WHAT THE TASK ASKS | In the listing below, print exactly the lines from the first through the one that contains "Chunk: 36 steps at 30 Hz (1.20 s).".

———

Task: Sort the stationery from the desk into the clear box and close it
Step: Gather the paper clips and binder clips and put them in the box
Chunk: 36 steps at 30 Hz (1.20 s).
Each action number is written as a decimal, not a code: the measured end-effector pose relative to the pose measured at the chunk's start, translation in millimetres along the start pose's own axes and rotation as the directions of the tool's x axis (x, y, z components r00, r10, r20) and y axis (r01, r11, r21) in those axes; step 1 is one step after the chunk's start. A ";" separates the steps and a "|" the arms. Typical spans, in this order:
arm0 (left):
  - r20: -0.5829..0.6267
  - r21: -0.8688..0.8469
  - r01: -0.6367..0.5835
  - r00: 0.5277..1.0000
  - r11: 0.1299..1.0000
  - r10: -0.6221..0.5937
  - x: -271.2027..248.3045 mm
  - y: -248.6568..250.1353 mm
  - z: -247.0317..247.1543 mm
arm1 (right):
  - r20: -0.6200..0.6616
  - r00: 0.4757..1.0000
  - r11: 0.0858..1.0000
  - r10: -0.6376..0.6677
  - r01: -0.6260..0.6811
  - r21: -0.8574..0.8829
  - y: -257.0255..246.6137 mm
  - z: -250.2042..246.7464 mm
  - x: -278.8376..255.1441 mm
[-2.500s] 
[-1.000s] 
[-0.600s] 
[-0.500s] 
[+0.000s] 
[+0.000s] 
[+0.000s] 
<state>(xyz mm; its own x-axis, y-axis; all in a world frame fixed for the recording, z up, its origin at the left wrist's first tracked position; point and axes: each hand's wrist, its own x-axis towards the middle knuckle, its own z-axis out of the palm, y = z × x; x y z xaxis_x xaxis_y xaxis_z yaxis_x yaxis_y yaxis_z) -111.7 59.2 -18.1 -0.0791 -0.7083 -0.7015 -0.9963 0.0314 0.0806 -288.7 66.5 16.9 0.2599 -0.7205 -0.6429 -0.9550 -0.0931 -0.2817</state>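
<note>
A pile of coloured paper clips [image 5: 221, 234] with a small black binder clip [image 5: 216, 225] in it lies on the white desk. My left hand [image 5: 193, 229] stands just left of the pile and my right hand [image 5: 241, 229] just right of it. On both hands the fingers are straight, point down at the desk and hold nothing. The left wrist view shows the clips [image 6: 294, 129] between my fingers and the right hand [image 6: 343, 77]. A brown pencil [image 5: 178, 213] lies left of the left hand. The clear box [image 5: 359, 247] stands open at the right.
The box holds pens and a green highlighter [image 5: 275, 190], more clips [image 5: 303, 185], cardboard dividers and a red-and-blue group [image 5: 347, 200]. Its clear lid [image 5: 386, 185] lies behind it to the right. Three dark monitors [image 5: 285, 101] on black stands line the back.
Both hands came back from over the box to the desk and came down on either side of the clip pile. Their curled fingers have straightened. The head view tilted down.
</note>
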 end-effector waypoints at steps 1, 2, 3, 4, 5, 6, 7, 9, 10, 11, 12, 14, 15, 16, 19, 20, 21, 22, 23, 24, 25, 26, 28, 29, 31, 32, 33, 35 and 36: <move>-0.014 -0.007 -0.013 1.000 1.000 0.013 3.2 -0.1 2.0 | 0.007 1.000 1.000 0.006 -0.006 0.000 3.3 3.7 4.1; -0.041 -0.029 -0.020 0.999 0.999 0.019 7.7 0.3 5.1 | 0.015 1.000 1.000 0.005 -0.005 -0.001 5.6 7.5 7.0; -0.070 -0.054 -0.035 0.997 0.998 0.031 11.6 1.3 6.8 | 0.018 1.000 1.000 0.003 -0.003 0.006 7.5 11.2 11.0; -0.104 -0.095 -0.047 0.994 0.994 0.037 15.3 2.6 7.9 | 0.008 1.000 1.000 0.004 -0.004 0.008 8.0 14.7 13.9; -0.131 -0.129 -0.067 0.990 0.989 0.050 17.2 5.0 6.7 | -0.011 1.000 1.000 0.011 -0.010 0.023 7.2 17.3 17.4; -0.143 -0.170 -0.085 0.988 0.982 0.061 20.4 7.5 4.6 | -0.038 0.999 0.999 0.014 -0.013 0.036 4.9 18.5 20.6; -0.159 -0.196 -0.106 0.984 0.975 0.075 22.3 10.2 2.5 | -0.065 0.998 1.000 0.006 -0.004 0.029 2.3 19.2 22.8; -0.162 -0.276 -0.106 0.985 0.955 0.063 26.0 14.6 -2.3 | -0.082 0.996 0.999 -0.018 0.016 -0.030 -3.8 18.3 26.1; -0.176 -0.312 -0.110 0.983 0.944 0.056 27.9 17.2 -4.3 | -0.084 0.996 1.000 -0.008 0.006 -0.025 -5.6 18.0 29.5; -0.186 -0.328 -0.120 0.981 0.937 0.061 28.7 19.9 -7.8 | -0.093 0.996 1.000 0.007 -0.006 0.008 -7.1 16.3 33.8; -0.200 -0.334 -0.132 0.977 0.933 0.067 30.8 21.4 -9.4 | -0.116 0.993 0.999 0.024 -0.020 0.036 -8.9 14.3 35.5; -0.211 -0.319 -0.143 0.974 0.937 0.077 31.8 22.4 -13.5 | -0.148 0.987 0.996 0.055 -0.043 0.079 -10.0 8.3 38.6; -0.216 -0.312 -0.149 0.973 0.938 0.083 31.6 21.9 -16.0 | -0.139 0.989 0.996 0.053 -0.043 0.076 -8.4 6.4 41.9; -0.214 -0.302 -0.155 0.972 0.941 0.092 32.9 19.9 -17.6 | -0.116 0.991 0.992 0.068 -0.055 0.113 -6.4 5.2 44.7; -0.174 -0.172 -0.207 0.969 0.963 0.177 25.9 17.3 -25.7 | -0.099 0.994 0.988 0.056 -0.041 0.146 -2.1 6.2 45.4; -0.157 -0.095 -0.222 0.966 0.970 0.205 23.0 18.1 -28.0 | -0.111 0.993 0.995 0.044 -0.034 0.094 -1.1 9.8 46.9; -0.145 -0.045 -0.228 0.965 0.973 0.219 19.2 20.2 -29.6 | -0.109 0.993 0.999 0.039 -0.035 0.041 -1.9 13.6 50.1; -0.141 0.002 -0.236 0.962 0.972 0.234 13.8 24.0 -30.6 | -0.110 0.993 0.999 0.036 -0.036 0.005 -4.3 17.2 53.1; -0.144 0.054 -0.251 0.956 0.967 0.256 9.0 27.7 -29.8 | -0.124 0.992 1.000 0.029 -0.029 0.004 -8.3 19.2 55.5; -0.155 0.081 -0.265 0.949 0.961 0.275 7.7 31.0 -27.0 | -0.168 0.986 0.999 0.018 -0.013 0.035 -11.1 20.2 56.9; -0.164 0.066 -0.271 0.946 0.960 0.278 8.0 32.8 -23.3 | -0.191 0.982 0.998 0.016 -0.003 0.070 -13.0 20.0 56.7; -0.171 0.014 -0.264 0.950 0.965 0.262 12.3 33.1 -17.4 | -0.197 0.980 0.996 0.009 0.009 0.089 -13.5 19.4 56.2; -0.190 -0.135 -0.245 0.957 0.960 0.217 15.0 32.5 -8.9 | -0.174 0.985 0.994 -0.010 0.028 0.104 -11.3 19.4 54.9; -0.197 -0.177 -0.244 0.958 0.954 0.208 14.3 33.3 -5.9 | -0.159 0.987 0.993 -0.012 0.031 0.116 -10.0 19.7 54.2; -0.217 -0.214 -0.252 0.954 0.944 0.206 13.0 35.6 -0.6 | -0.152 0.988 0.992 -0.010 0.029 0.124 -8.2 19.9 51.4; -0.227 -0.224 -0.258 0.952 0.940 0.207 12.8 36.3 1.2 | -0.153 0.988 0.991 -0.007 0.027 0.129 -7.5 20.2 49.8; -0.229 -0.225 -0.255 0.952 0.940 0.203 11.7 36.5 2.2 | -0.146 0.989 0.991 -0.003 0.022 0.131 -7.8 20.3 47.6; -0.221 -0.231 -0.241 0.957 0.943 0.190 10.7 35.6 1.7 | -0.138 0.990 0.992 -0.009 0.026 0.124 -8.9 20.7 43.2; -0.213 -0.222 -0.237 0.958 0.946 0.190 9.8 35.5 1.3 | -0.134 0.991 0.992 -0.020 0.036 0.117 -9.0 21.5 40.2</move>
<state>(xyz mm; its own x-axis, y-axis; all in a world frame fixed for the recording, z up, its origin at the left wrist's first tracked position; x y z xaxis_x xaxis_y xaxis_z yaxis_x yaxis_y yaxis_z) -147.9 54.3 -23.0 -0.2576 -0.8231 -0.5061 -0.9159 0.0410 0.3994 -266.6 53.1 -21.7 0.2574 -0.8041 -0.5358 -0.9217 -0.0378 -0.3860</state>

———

RESPONSE BELOW |
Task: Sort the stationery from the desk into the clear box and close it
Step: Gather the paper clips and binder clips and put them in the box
Chunk: 36 steps at 30 Hz (1.20 s).

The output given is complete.